She pushed away from the window, away from him. “I told you—”

He stepped in her path. “You think I haven’t given myself to you, not completely. That I’m afraid to bare my body. Look at me, darling. I’m baring my soul. I give you everything I have.”

She peered up at him warily. It was all he could do not to pull her into his arms and kiss her. But he needed more than her kisses. He needed her trust. Her love.

Desperate, he stepped over beside the fire, to place himself fully in its light. “What do you see before you? A rakehell who cares naught for your feelings? Or do you see the man who once fancied himself more fashionable than Brummell, standing before you a sodden mess, just to speak with you? Just to beg you for your hand?”

She crossed her arms beneath the bodice of her nightrail, but her gaze tracked down his tattered finery, then back up to his eyes.

He yanked off his ruined cravat and tossed it to the floor. “Marry me.”

Wordlessly, she shook her head.

He shucked off his wet greatcoat, its tailored seams irreparably split and ragged. “Marry me.”

She shook her head.

As he unbuttoned his waistcoat, his fingers shook as much with nervousness as with fatigue from the strain he’d put them through. If only she could see what she was doing to him. What he was doing for her. He tossed the waistcoat aside. “Marry me.”

She shook her head.

He crossed his arms at his waist and peeled his white linen undershirt up and over his head, the once-billowing material wet from rain and exertion. His chest was bare, the muscle flecked with scars. “Marry me.”

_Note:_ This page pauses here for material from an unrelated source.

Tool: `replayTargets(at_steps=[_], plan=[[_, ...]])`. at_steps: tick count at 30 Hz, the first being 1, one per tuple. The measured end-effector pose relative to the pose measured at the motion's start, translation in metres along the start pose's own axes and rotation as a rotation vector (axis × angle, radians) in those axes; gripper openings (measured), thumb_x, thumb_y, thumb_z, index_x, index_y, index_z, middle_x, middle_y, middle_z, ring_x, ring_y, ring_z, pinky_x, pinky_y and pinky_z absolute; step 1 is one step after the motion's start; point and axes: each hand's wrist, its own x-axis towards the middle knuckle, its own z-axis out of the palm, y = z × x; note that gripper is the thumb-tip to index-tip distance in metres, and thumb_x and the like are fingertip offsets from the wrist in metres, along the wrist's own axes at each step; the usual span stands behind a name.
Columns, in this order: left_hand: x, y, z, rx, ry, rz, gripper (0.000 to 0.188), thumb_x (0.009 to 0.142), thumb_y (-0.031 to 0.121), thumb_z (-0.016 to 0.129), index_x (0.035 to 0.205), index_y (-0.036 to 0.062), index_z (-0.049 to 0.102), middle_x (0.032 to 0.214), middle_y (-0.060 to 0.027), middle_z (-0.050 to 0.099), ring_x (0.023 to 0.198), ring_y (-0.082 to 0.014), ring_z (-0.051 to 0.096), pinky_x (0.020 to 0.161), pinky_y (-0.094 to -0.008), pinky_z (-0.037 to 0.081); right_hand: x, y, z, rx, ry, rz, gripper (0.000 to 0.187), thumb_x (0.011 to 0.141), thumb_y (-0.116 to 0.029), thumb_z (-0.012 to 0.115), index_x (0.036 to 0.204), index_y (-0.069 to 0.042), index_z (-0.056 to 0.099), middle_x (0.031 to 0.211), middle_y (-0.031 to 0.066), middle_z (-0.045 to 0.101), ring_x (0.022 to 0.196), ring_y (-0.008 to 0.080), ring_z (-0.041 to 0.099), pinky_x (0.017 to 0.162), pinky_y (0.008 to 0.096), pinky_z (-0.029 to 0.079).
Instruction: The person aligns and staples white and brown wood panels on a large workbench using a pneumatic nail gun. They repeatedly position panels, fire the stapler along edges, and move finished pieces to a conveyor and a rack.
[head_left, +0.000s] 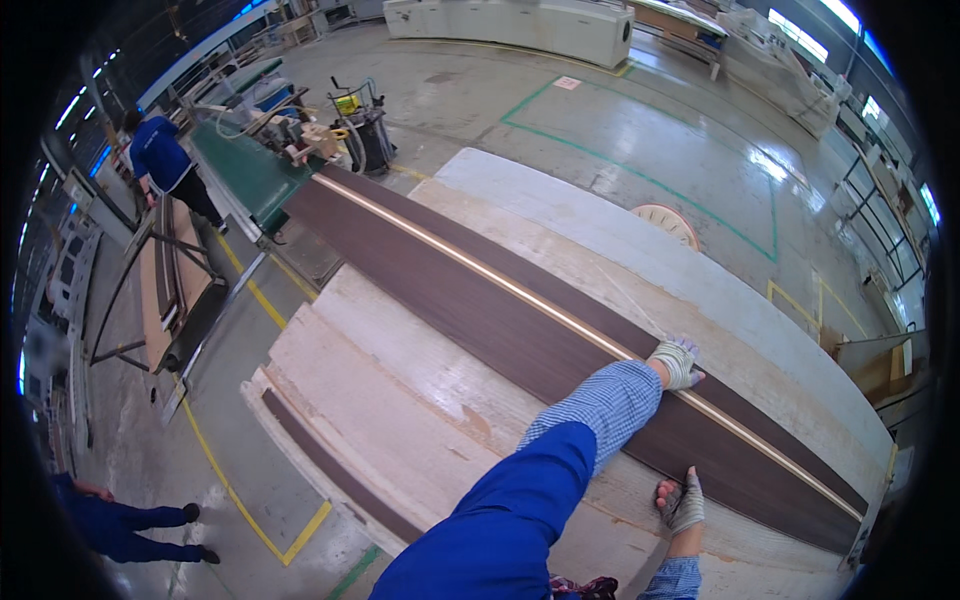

She stared at him in determined silence.

He yanked the chair out from her escritoire and sank down onto it to tug off his boots and stockings. First, the good foot. Then the false one. He steeled himself for her reaction. “Marry me.”

Her expression didn’t change.

He unfastened his breeches, shoving them down over his bare arse, over his ruined knee, over the leather-strapped prosthesis he hated with every thunderous beat of his heart. Shaking, he hurled the breeches across the room and rose to his feet. Completely naked. Bared to the soul. “Marry me.”

Her gaze heated. She reached behind her neck and untied her nightrail. It fluttered to the floor.

Every inch of his body was instantly alive, the cold and fear forgotten. He stepped forward. She hadn’t said yes. But she hadn’t said no. There was still hope. He pulled her into his arms and crushed his lips to hers. “Marry me.”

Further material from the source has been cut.